About the job
Electrum is a pioneering payment software technology firm.
Since our inception in 2012, we have consistently provided trusted, enterprise-grade, cloud-native solutions to enhance financial transaction processing. Our extensive expertise has positioned us as a reputable partner in high-volume, low-value payment schemes, enabling our clients to deliver services to millions of South Africans every day.
At Electrum, our mission is driven by impact – we prioritize designing solutions that matter, acting with urgency, and fostering continuous learning as we scale. We stand by the principle of collaboration – working closely with our clients and teams to create meaningful, sustainable solutions. Safety is paramount; we promote open communication, smart risk-taking, and trust, ensuring that creativity and alignment can flourish. We believe in empowering strong teams – we hire exceptional talent, collaborate vigorously, and hold one another to high standards while leading with empathy and kindness.
The Role
As a Core Reliability Engineer, you will be at the forefront, acting as a central software team enabler. Your responsibilities will include defining standards, implementing observability tools, and establishing automation frameworks that empower our product teams to independently manage their service health.
In our unique FinTech environment, reliability transcends mere server uptime; it encompasses the processing of high-volume, impactful financial transactions where even a single dropped message can have significant real-world implications. We seek an innovative systems thinker eager to tackle challenging industry problems, architect solutions for scalability while ensuring reliability, and help us set new benchmarks for reliability in payments.
Your primary objective will be to ensure that building reliable software is straightforward, and to be alerted before our clients notice any failures.
Responsibilities
Enablement & RelOps Culture
- Implement the Observability Ladder: Guide teams from basic monitoring to advanced metric tracking.
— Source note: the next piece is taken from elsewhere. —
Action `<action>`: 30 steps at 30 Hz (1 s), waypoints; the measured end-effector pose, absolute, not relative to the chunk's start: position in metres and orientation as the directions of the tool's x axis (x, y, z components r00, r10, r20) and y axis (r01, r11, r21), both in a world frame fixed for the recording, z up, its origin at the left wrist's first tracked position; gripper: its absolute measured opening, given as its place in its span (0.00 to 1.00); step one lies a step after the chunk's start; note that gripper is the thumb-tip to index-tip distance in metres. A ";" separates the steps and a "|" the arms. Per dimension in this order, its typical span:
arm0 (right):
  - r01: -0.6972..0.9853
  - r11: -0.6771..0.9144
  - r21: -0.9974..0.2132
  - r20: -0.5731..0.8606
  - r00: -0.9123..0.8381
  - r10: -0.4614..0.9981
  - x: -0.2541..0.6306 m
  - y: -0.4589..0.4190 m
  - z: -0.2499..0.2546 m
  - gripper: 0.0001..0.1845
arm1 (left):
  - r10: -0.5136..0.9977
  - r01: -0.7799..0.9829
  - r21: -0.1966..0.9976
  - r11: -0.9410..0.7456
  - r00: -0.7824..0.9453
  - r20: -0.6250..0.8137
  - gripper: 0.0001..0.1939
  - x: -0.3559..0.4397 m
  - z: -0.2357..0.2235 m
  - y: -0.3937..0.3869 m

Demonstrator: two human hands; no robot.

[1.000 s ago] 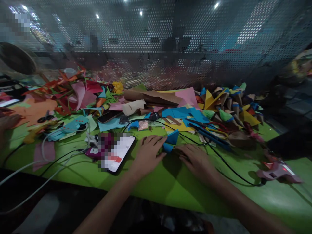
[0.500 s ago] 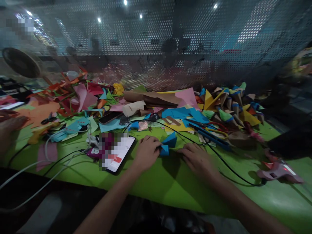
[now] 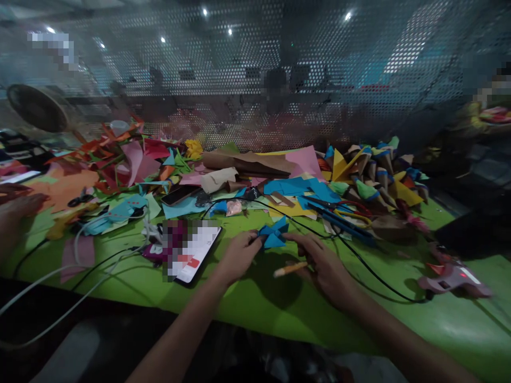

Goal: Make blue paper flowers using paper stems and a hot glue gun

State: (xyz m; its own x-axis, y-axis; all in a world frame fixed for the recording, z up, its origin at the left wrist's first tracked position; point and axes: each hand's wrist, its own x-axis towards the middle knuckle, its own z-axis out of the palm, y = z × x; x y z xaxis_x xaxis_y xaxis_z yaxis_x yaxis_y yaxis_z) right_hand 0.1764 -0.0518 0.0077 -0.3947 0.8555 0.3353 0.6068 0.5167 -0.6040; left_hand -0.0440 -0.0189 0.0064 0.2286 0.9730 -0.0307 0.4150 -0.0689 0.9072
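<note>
A small piece of folded blue paper (image 3: 274,234), shaped like a pinwheel, is held just above the green table in front of me. My left hand (image 3: 244,254) pinches its left side between thumb and fingers. On the other side, the fingertips of my right hand (image 3: 319,260) touch the paper's right edge. A short tan stick-like thing (image 3: 290,269) juts leftward from under the curled lower fingers of my right hand; its exact kind is unclear. A lit phone (image 3: 199,250) lies beside my left hand.
Behind my hands are scissors (image 3: 353,226), a black cable (image 3: 307,222) and heaps of coloured paper (image 3: 131,165). A pink glue gun (image 3: 455,282) lies at right, a yellow one (image 3: 66,223) at left. Another person's hand (image 3: 24,210) rests at the far left.
The blue paper has turned and now shows its pinwheel shape. My right hand has moved left to touch it, and the tan stick has come into view under that hand.
</note>
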 end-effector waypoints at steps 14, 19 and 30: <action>0.542 0.425 -0.725 0.350 -0.241 0.905 0.177 -0.049 0.001 0.07 | 0.867 0.132 0.991 0.000 0.494 -0.066 0.18 -0.045 0.014 -0.038; 0.494 0.401 -0.771 0.290 -0.287 0.913 0.179 -0.046 0.000 0.03 | 0.849 0.119 0.993 0.007 0.523 -0.069 0.30 -0.050 0.016 -0.034; 0.510 0.447 -0.735 0.303 -0.342 0.889 0.176 -0.045 -0.004 0.03 | 0.978 0.221 0.974 0.051 0.185 -0.093 0.13 -0.039 -0.001 -0.009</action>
State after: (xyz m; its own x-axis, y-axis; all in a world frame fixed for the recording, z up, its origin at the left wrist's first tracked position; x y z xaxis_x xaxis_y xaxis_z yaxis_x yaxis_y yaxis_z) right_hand 0.1760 -0.0445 -0.0039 -0.3419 0.8894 0.3034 0.5097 0.4468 -0.7352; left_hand -0.0388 -0.0086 -0.0012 0.1851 0.9783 -0.0931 0.2214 0.0508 0.9739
Collaborate with product teams to define SLAs, SLIs, and SLOs, while creating dashboards that monitor error budgets effectively.
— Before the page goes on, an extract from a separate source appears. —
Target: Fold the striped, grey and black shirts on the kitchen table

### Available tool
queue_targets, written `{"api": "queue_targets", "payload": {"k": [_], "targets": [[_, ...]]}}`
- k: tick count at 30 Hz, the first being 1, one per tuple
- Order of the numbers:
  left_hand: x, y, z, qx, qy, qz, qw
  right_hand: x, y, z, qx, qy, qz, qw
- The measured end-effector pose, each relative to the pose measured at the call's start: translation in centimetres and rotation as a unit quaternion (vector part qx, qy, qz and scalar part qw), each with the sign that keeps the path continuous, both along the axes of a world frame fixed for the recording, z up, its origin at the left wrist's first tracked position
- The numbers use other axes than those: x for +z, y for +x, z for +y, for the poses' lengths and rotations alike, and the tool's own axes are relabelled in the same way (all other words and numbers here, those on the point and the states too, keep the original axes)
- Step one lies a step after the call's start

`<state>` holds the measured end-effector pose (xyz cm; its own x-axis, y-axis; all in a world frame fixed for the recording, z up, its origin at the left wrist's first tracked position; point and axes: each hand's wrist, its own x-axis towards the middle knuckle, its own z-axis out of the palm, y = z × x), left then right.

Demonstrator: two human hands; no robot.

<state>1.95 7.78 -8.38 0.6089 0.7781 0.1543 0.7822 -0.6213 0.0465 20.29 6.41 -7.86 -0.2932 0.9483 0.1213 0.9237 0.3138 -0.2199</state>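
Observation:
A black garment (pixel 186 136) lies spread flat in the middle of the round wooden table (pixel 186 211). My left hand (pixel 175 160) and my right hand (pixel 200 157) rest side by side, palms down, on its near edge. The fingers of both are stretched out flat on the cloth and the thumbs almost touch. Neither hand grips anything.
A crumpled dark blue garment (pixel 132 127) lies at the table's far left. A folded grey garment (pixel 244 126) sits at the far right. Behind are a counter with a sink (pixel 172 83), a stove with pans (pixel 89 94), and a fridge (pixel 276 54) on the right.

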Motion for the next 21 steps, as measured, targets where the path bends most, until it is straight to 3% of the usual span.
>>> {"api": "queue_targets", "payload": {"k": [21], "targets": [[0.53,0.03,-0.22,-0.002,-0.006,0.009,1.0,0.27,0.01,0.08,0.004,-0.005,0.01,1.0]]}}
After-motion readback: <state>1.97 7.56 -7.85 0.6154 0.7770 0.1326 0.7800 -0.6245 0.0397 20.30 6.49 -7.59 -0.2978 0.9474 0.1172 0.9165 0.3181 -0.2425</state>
- Empower Product Teams: Develop frameworks and deployment tools (e.g., CI/CD, internal tool integrations) that enable teams to make informed, data-driven decisions regarding deployment safety, and automate rollbacks when error budgets are exceeded.
- Champion Reliability: Foster a blameless post-mortem culture focused on actionable insights, system enhancements, and quantifiable metrics (MTBF, MTTR).
Frameworks & Automation
- Standardised Alerting & On-Call: Continuously refine our company-wide alerting and on-call frameworks to minimize alert fatigue and ensure clarity when alerts are triggered.